Effectiveness of each component in our SlimDA: We conduct ablation studies to investigate the effectiveness of the components in our SlimDA framework. As shown in Table 3, the second row “Baseline” denotes the approach merging SymNet and slimmable neural network straightforwardly. We can observe that the SEED has a significant impact on the performance with fewer FLOPs, such as 1/4, 1/8, 1/16, 1/32, and 1/64, but the performances of 1 and 1/2 models with SEED fall 0.7% and 0.4%, respectively, compared with the baseline, which is attributed to the optimization conflict between intra-model domain confusion and inter-model SEED. The last row shows that our proposed OSTC provides an impressive improvement on the performance of large models (1 and 1/2) compared with both the SEED and baseline. Moreover, our proposed OSTC can further improve the performance of other models with fewer FLOPs. Overall, each component in SlimDA contributes to the performance-boosting of tiny models (from 1/64 to 1/4), the SEED w/o OSTC indeed brings negative transferring for models with larger capacity. However, our proposed OSTC can remedy the negative transferring issue and provide additional boosting under six FLOPs settings. The results in the ablation study also demonstrate the process of solving the challenges in our framework to accomplish the combination between UDA training and weight-sharing model bank.

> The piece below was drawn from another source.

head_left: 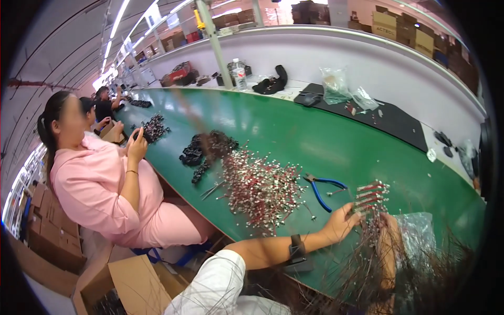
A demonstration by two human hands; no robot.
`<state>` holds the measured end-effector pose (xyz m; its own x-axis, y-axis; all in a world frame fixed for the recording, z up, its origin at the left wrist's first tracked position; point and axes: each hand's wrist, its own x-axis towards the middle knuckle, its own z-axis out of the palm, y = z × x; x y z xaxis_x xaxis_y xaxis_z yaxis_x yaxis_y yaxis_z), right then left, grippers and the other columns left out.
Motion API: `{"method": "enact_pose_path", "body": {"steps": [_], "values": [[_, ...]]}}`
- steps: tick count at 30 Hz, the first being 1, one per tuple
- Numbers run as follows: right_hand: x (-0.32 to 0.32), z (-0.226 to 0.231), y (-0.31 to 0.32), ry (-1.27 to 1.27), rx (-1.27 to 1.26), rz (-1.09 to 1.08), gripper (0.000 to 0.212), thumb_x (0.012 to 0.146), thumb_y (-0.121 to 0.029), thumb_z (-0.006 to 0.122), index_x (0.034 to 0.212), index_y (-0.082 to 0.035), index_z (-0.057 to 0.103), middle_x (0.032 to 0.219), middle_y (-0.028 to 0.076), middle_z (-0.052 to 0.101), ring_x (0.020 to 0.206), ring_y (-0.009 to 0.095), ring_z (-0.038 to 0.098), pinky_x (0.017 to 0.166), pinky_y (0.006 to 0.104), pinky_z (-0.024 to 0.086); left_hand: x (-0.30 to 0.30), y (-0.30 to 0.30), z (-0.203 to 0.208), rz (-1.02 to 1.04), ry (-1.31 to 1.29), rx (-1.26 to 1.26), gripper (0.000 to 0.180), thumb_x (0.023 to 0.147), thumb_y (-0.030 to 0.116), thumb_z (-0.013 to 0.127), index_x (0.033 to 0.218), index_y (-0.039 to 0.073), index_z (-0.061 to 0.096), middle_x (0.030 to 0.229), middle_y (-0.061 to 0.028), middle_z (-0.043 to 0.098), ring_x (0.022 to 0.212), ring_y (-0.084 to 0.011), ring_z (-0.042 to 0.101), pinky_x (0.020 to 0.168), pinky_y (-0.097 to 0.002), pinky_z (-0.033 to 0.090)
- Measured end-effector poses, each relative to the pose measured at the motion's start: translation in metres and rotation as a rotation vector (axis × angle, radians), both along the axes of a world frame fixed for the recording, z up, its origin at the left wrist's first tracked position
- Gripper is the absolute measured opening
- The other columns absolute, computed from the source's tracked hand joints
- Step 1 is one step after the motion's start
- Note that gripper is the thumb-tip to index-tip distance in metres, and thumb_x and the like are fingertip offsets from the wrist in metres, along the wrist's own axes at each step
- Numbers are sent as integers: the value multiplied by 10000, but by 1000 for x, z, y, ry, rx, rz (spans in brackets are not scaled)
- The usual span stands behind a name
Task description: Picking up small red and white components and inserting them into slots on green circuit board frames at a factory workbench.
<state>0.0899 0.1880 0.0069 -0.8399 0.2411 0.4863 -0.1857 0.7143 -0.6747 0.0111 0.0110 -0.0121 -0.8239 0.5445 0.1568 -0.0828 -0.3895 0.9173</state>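
Observation:
Short red wire leads (374, 193) with small white connectors lie in a row on the green table in front of my hands. My left hand (341, 223), a black band on its wrist, has its fingers closed at the near edge of this group. My right hand (389, 231) curls at the other side of the same leads; strands of hair partly cover it. Blue-handled cutting pliers (321, 194) lie left of the row, beside a single loose lead. A large heap of similar leads (262, 189) spreads farther left, with metal tweezers (212, 190) at its edge.
A clear plastic bag (417, 233) lies right of my right hand. Black cable bundles (202, 149) sit beyond the heap. A co-worker in pink (105, 189) sits at my left. Along the back are a black mat (388, 123), plastic bags and a bottle (239, 75). An open carton (139, 283) stands lower left.

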Motion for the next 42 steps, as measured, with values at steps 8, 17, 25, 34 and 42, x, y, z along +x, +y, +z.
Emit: {"method": "enact_pose_path", "body": {"steps": [8,17,25,34,42], "values": [[-19,16,-7,43,-138,194,359,951,15,440,1285,3,572,892,113,654,840,209,631,794,329,512,-16,-25,18,146,117,-167,257,1026,152,511,1224,-10,500,1158,-131,662,1011,-211,683,781,-290,565],[10,50,18,-131,-307,69,495,927,-42,488,1420,-48,444,960,80,620,857,158,586,787,302,479,-13,-7,17,108,30,-103,289,1027,123,493,1279,-14,467,1235,-136,613,1085,-263,667,772,-308,569],[80,76,-10,-260,273,307,207,804,-182,739,977,-82,683,936,92,614,738,272,636,661,362,523,-8,-12,15,128,19,-86,277,1035,141,486,1271,-3,489,1203,-103,641,1038,-182,670,748,-286,544],[143,35,-55,-484,301,59,203,788,-151,774,931,-104,638,918,80,558,720,298,622,584,406,512,-11,-12,15,112,3,-101,283,1026,240,524,1255,73,518,1068,-60,704,730,-54,565,648,-214,437],[115,32,-62,-292,131,97,133,888,-42,646,970,-39,542,817,111,555,645,288,579,562,378,467,-16,-13,13,25,-55,-9,279,1009,100,471,1259,-20,502,1251,-130,617,1103,-251,657,827,-308,552]]}}
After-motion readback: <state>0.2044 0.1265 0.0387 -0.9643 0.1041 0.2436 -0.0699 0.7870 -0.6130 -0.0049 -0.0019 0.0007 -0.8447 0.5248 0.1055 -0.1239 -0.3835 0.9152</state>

5.4.2 Analysis for Architecture Adaptation
Analysis for UPEM: To validate the effectiveness of our proposed UPEM, we conduct 30 experiments which are composed of six adaptation tasks and five computational constraints. In each experiment, we sample 100 models in the model bank to evaluate the correlation between UPEM and the supervised accuracy with the ground-truth labels on target data. As shown in Fig.4, the Pearson correlation coefficients almost get close to , which means the smaller the UPEM is, the higher the accuracy is.
Comparison with Random Search: As shown in Fig.3, the necessity of architecture adaptation is highlighted from the significant performance gap among random searched models under each computational budget. Meanwhile, the architectures searched for different tasks are different. Moreover, given the same computational budgets, models greedily searched from the model bank with our UPEM are the top series in their actual performance sorting.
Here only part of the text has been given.